Mark Willis, President and CEO, Keller Williams Realty.
Illustration by Lanette Behiry/Real Estate News

KW CEO on emerging from the wilderness, looking to the future 

Mark Willis returned to Keller Williams after a 7-year hiatus, and he’s ready to lead in a new way. “It’s not about proving myself. It’s about impact.”

April 30, 2024
4 minutes

Key points:

  • During his time away from KW and the industry, Willis said he learned to be more centered and patient — qualities that are helping him lead through a tumultuous period.
  • KW is focused on education and training to help agents learn new best practices: “If we stay calm … we will thrive.”
  • But industry-wide changes are likely, said Willis, who predicts that a wave of brokerage consolidation is coming.

After seven years of what Mark Willis describes as "walking through the wilderness," the CEO of Keller Williams is eager to lead the brokerage — and its more than 180,000 agents worldwide — through one of the more challenging periods this industry has ever seen.

Willis, who stepped back into the role of CEO in November after being away from the company since 2016, also gained the title of president following Marc King's departure in March.

He sat down for an interview with Real Estate News during the T3 Leadership Summit, where he talked about his time in the "wilderness," the state of the industry, and what lies ahead for the Austin-based brokerage after settling in the buyer agent commissions lawsuits.

Coming full circle after a transformative journey 

After stepping down from the CEO position in 2015, and then leaving Keller Williams brand-level leadership one year later, Willis said he entered a disorienting period that included the loss of his wife to cancer, and the founding of the nutrition company BrainJuice and the Willis Family Foundation. 

Taking a break from real estate gave Willis a degree of freedom and flexibility he had never experienced in his career. He took advantage of it by learning how to become calmer and more centered.

The death of his wife in 2019, however, made Willis realize he had a lot more to do. He took time to reflect on what kind of leader he was at KW — and what kind of leader he would want to be if he returned to an executive role. 

"I had to reinvent myself. And in that reinvention period, I made the decision I was going back into real estate because I love this industry," said Willis, 63. He added that KW is where he wanted to return, because it felt like home.

But it was important for him to return in a meaningful way. The first time around as CEO, Willis said he wanted to make a name for himself. This time around, he wants to build a legacy. 

"I have more patience today. And yet, I also have more drive," Willis said. "It's not about proving myself. It's about impact."

'Stay calm,' get educated, show your value

Willis believes his time spent working to become more patient and centered will prove helpful given the current turmoil in the industry. 

Uncertainty breeds fear, and real estate professionals are worried — but to get through this challenging time, they need to find ways to manage those concerns.

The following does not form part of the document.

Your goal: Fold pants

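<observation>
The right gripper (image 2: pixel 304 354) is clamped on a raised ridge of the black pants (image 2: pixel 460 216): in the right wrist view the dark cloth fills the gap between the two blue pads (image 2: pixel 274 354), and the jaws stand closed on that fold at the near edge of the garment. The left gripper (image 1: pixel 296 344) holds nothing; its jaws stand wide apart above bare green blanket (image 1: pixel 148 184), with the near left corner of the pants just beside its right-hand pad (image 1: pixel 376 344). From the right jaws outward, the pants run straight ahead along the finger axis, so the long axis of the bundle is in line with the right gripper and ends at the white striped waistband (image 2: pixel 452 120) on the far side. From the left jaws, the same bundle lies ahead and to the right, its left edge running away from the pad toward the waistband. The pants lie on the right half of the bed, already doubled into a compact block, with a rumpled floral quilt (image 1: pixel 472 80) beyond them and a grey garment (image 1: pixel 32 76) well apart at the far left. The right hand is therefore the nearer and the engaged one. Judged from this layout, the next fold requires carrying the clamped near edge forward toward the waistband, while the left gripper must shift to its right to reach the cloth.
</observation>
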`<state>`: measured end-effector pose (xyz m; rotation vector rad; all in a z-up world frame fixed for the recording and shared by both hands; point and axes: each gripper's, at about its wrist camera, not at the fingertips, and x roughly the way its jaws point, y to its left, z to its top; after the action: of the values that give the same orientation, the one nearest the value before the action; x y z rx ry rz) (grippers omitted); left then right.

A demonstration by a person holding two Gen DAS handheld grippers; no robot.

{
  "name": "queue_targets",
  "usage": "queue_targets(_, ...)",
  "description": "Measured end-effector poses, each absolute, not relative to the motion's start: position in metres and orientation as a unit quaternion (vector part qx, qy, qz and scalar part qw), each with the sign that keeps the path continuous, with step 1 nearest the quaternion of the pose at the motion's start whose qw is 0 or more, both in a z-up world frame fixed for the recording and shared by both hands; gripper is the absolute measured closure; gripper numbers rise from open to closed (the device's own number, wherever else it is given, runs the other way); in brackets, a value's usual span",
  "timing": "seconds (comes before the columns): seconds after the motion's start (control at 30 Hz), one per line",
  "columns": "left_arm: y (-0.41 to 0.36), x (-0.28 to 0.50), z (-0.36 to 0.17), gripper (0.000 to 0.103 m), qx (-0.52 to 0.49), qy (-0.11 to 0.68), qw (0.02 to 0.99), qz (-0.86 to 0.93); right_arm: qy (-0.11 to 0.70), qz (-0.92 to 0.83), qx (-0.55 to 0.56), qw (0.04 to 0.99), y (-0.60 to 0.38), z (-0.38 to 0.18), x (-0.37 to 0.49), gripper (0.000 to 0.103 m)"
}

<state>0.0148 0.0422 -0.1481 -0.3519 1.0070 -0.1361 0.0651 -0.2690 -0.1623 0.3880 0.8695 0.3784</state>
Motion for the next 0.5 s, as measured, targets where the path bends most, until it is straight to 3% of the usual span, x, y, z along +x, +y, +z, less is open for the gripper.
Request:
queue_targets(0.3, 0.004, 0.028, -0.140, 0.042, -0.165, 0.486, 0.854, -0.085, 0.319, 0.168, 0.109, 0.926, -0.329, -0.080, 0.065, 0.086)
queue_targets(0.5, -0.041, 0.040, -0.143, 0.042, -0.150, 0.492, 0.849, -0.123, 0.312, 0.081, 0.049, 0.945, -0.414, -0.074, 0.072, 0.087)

"What I know is that best practices are going to start showing up," Willis said. "If we stay calm, and don't overreact… not only will this industry survive this, but we will thrive."

To help cement those best practices, the company created a training class "specifically designed to help agents understand their fiduciary role with their clients, articulate a client's options and ... how we provide value." 

Willis estimates around 70,000 KW agents have gone through the training, but acknowledged it will take more than one class for agents to master these skills. He said Keller Williams is committed to ongoing education to help agents succeed in the new real estate environment.

A wave of brokerage consolidation ahead?

Willis predicts the sweeping changes coming out of the commissions cases will lead to industry changes from the top down.

"We're probably going to see a consolidation in this industry — maybe one of the largest waves we've ever seen," Willis said. 

"I think a lot of people who are broker/owners who lead independent real estate companies are looking at their options right now."

Agents are also looking at their options, and while Willis expects that some will leave the industry, he thinks others will grow as a result of the changes — and those just beginning their career will come in with a clean slate, ready to find opportunities in the new real estate landscape. 

But exactly what the future of the industry holds is anyone's guess. "Right now, honestly, we don't know. It's all speculative," Willis said.